- Input data -
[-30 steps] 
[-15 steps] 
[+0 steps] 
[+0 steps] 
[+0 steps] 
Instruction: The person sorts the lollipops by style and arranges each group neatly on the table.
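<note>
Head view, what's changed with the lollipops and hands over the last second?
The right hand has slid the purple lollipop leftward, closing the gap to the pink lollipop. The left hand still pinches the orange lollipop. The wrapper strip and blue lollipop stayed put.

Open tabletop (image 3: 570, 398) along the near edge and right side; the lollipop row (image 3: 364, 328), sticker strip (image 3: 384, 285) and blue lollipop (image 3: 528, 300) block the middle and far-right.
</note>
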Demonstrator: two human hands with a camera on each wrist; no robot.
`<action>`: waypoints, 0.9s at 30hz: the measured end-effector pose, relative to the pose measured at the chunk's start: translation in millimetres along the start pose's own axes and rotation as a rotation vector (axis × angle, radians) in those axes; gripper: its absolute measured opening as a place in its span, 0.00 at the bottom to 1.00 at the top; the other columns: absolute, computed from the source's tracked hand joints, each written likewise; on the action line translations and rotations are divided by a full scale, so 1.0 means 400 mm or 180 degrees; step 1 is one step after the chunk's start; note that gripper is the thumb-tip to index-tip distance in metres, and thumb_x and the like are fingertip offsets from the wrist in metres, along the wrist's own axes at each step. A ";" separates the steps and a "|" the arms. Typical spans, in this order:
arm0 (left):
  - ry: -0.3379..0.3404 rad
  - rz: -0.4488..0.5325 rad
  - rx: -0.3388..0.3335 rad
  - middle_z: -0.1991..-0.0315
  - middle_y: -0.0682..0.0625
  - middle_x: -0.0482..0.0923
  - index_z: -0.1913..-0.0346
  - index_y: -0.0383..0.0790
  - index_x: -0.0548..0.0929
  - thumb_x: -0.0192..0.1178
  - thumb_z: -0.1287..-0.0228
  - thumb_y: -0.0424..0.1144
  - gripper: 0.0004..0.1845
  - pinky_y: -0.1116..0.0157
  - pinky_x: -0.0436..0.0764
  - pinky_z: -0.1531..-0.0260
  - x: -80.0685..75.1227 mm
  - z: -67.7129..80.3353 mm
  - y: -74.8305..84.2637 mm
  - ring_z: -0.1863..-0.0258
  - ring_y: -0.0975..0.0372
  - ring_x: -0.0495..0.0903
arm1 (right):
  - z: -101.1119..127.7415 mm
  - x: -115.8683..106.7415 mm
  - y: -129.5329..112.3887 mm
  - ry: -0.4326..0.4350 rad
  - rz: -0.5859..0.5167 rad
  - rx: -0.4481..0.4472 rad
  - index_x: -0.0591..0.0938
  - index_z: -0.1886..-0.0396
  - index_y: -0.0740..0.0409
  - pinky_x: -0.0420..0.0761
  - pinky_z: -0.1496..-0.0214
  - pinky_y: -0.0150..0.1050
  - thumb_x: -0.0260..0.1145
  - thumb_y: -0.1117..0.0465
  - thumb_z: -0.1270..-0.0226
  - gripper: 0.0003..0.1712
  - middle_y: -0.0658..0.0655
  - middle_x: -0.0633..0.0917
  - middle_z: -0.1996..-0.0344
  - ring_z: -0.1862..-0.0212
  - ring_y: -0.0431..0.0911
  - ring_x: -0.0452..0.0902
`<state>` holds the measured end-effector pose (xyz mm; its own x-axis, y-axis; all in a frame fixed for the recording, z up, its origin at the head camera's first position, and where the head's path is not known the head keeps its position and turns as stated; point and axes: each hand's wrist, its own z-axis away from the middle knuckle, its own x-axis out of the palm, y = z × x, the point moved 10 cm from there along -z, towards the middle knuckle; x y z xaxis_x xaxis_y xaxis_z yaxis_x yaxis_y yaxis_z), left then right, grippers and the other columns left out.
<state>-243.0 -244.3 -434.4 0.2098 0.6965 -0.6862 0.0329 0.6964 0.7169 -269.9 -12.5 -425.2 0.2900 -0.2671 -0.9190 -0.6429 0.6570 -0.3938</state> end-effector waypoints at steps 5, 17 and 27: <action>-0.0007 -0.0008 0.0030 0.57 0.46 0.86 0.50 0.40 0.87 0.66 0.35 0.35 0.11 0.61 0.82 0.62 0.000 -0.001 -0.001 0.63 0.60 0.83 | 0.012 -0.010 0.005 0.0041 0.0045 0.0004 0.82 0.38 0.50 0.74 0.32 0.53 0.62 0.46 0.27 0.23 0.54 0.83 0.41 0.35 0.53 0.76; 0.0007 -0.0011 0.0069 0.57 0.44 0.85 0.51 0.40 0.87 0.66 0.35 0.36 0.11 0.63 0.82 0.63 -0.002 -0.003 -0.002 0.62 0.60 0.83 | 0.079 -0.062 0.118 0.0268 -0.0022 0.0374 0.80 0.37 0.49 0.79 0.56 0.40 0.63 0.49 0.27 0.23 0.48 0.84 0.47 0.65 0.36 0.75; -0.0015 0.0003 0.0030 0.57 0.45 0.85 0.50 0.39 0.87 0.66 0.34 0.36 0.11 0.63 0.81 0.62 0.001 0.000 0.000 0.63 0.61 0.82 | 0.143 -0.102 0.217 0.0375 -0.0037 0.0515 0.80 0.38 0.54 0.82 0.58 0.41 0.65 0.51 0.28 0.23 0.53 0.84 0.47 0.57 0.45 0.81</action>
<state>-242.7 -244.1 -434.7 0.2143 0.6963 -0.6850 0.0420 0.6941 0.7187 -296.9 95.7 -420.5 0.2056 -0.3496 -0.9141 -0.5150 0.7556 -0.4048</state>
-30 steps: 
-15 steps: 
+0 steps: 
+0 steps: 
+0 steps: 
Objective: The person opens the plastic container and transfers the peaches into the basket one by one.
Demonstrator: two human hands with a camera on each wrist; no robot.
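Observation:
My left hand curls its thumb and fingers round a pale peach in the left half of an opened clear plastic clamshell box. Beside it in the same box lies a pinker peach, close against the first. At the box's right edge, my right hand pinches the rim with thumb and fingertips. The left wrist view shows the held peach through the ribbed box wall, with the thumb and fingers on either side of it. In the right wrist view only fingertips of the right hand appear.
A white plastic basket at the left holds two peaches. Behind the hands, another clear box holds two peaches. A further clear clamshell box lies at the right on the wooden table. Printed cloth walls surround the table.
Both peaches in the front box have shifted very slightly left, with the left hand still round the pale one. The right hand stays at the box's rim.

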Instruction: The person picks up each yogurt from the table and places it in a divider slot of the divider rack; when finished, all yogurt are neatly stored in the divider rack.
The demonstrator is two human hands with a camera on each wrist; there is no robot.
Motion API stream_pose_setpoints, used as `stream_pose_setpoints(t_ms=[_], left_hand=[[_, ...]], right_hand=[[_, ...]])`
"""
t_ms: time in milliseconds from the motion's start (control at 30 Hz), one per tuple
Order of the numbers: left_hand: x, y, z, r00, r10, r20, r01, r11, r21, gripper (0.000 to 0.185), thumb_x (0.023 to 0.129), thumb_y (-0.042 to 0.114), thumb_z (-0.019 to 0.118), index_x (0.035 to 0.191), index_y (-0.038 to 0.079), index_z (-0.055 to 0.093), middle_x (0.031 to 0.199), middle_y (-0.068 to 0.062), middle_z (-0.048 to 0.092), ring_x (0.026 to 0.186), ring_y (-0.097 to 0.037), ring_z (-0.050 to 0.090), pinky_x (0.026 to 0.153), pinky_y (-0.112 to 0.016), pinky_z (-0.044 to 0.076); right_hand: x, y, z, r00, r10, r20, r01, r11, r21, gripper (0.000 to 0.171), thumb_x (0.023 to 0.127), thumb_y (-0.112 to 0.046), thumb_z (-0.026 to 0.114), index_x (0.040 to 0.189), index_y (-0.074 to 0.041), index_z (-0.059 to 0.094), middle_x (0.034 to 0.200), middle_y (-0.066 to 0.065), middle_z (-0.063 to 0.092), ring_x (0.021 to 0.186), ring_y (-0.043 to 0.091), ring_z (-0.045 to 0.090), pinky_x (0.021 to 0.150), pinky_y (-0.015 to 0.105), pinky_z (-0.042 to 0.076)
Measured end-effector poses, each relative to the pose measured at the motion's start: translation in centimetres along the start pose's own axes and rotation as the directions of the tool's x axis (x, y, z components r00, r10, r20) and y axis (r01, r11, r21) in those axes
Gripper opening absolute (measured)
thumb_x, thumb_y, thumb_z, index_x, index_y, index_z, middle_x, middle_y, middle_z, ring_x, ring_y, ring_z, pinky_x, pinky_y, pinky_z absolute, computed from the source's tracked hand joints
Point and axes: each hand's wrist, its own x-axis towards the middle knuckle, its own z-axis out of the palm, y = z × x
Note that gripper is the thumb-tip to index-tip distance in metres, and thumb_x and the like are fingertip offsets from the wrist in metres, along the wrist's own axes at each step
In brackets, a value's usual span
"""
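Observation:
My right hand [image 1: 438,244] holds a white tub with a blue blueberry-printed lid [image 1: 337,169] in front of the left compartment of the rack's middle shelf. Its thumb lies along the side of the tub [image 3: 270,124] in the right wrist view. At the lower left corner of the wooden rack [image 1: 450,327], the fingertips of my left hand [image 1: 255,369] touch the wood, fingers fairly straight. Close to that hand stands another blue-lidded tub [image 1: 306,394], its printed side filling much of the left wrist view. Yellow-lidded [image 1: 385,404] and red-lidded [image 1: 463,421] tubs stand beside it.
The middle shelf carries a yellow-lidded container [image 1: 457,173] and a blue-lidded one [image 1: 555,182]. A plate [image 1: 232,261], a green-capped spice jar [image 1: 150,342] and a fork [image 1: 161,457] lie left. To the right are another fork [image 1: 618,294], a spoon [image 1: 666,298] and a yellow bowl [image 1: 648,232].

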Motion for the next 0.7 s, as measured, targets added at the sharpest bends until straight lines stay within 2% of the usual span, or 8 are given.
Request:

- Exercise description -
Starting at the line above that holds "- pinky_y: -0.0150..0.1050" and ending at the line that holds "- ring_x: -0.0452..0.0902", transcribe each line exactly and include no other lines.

- Result of this exercise -
  - pinky_y: -0.0150..0.1050
  - thumb_x: -0.0260..0.1145
  - thumb_y: -0.1117..0.0465
  - thumb_z: -0.1270..-0.0226
  - gripper: 0.0003..0.1712
  - middle_y: -0.0658..0.0655
  - middle_x: -0.0633..0.0917
  - middle_z: -0.1996..-0.0344
  - ring_z: -0.1862..-0.0212
  - ring_y: -0.0431..0.0911
  - ring_x: -0.0452..0.0902

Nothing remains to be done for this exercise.